Baca: Soal Utang, Kemenkeu: Kita Pintar Mengkritik, Bukan Beri Solusi
Kemudian 5,43 persen atau Rp 46,63 triliun dimiliki oleh dana pensiun, 2,56 persen atau Rp 22,01 triliun dimiliki korporasi, serta Rp 10,21 triliun atau 1,19 persen dimiliki oleh asuransi. Kemudian 0,22 persen atau 1,91 triliun dimiliki oleh sekuritas, 0,20 persen atau Rp 1,75 triliun dimiliki oleh yayasan, dan terakhir 0,05 persen atau Rp 0,47 triliun dimiliki oleh perorangan.

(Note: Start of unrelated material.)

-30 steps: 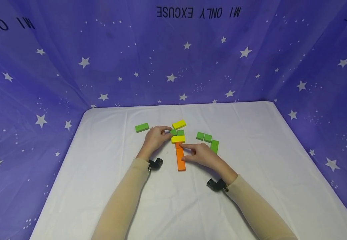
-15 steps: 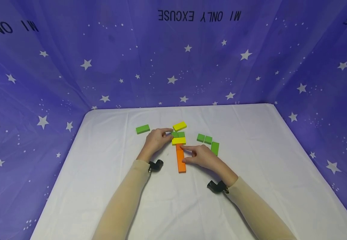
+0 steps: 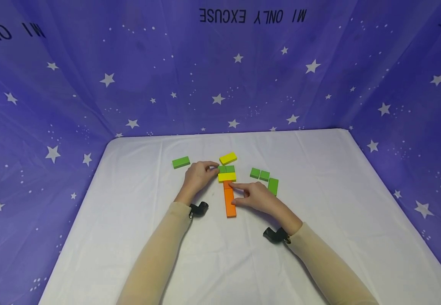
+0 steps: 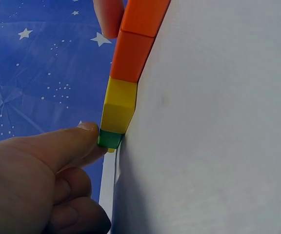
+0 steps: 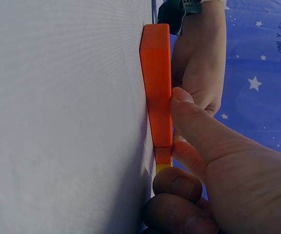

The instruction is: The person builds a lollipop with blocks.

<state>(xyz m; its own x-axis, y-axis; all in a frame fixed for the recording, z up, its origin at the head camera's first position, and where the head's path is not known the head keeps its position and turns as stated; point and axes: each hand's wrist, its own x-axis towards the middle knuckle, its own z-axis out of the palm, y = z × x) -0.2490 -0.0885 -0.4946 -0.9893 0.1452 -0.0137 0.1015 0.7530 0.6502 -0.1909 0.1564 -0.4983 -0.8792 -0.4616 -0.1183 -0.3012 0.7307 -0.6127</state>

Pihak asing yang memiliki SBN Indonesia untuk utang, lanjut Suminto, merupakan investor jangka panjang dan bukan sekedar spekulan. Meski begitu, ia mengaku pemerintah tetap memahami adanya potensi risiko penarikan modal oleh asing.
"Pihak asing yang memegang Rp 858,7 triliun obligasi kita itu rata-rata transaksi hariannya 8-11 triliun mereka jual. Itu masih jauh dari bahaya. Kalau Rp 100 triliun sehari, waduh, baru bahaya itu," ujar dia.
Dia melanjutkan pemerintah telah memiliki mekanisme untuk mengantisipasi jikalau pihak asing melepas kepemilikannya terhadap surat utang atau surat berharga negara (SBN).
"Kalau sampai kejadian seperti itu kami sudah memiliki mekanisme atau protokol untuk menanganinya. Misalnya, amit-amit, kalau terjadi capital outflow," tutur dia dalam sebuah diskusi di kantor DPP Taruna Merah Putih, Jakarta, Kamis, 12 April 2018.
Berdasarkan pemaparan Suminto, langkah-langkah dalam tindakan itu adalah mengimplementasikan Crisis Management Protocol (CMP), Bond Stabilization Frameworks (BSF), meningkatkan koordinasi antara lembaga pemerintah, dan melakukan dialog berkelanjutan dengan para pelaku pasar.
Selain itu, langkah yang lain adalah membuat kebijakan khusus untuk mengatasi krisis yang dimasukkan dalam UU, lalu melakukan pengaturan fasilitas swap berdasarkan kerja sama internasional. Suminto juga menyebut ada empat tingkat krisis kondisi pasar SBN yang selalu dipantau, yaitu normal, waspada, siaga, dan krisis. Kemudian indikator-indikator yang diawasi adalah yield seri benchmark, nilai tukar, IHSG, serta kepemilikan asing di SBN.
Jika terjadi krisis, lanjut Suminto, pemerintah akan mengeluarkan dua kebijakan yaitu pembelian kembali SBN di pasar sekunder serta menunda atau menghentikan penerbitan SBN.
Ia pun mengaku pemerintah meneliti terlebih dahulu profil investor asing yang ingin membeli SBN Indonesia. Hal itu bertujuan untuk melihat besar tidaknya risiko jika menjual SBN kepada mereka. Namun, lanjut Suminto, sejauh ini risiko bisa dikelola karena pihak asing yang membeli SBN Indonesia merupakan investor jangka panjang. "Jadi bukan hanya sekedar spekulan saja," tutur dia.